● **Your objective**: Give an exact copy of the data that follows, but none of its pictures.
*** Data block ***
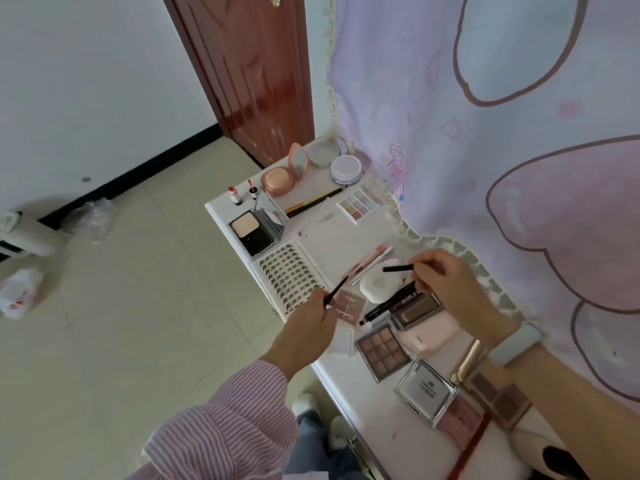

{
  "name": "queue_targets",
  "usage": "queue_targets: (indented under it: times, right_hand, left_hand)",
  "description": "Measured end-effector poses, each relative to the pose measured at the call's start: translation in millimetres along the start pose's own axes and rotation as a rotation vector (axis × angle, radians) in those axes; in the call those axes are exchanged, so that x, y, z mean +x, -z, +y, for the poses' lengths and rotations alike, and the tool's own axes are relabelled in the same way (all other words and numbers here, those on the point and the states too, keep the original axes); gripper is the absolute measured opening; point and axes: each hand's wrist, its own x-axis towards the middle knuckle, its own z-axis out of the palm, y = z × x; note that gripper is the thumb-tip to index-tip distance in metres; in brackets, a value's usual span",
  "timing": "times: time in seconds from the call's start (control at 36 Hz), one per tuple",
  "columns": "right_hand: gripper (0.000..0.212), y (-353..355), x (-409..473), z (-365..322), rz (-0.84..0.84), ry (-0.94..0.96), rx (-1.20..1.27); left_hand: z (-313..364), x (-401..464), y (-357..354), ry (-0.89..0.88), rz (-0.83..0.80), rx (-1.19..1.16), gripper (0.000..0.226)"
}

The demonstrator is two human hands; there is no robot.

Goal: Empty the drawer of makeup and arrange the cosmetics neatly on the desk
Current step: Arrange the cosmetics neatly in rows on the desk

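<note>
On the white desk (332, 237) lie many cosmetics. My left hand (308, 323) pinches a thin dark pencil (337, 289) above a pink eyeshadow card (349, 306). My right hand (443, 275) pinches a short black cap or stick (398, 268) over a white oval compact (377, 285). Below lie a black mascara tube (391, 301), a brown nine-pan palette (382, 351), a brow powder case (415, 311) and a silver compact (426, 391). The drawer is not in view.
At the far end stand an open pink cushion compact (280, 178), two round jars (344, 169), two small red bottles (235, 195), a pastel palette (358, 206), a powder compact (252, 232) and a lash tray (289, 275). A lilac curtain (485, 133) hangs right; tiled floor left.
</note>
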Motion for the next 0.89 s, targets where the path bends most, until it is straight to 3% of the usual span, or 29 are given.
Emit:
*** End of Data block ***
● **Solution to the exercise**:
{
  "name": "queue_targets",
  "usage": "queue_targets: (indented under it: times, right_hand, left_hand)",
  "description": "Measured end-effector poses, each relative to the pose measured at the call's start: translation in millimetres along the start pose's own axes and rotation as a rotation vector (axis × angle, radians) in those axes; in the call those axes are exchanged, so that x, y, z mean +x, -z, +y, for the poses' lengths and rotations alike, and the tool's own axes are relabelled in the same way (all other words and numbers here, those on the point and the states too, keep the original axes); gripper is the absolute measured opening; point and axes: each hand's wrist, its own x-axis towards the middle knuckle, its own z-axis out of the palm, y = z × x; note that gripper is the thumb-tip to index-tip distance in metres; in brackets, a value's usual span",
  "timing": "times: time in seconds from the call's start (control at 36 Hz), one per tuple",
  "columns": "right_hand: gripper (0.000..0.212), y (-353..355), x (-409..473), z (-365..322), rz (-0.84..0.84), ry (-0.94..0.96), rx (-1.20..1.27); left_hand: z (-313..364), x (-401..464), y (-357..354), ry (-0.89..0.88), rz (-0.83..0.80), rx (-1.19..1.16), gripper (0.000..0.226)"
}

The demonstrator is two human hands; there is no robot.

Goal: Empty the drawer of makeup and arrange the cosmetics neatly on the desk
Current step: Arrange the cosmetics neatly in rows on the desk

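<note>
On the white desk (332, 237) lie many cosmetics. My left hand (308, 323) pinches a thin dark pencil (337, 289) above a pink eyeshadow card (349, 306). My right hand (443, 275) pinches a short black cap or stick (398, 268) over a white oval compact (377, 285). Below lie a black mascara tube (391, 301), a brown nine-pan palette (382, 351), a brow powder case (415, 311) and a silver compact (426, 391). The drawer is not in view.
At the far end stand an open pink cushion compact (280, 178), two round jars (344, 169), two small red bottles (235, 195), a pastel palette (358, 206), a powder compact (252, 232) and a lash tray (289, 275). A lilac curtain (485, 133) hangs right; tiled floor left.
</note>
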Motion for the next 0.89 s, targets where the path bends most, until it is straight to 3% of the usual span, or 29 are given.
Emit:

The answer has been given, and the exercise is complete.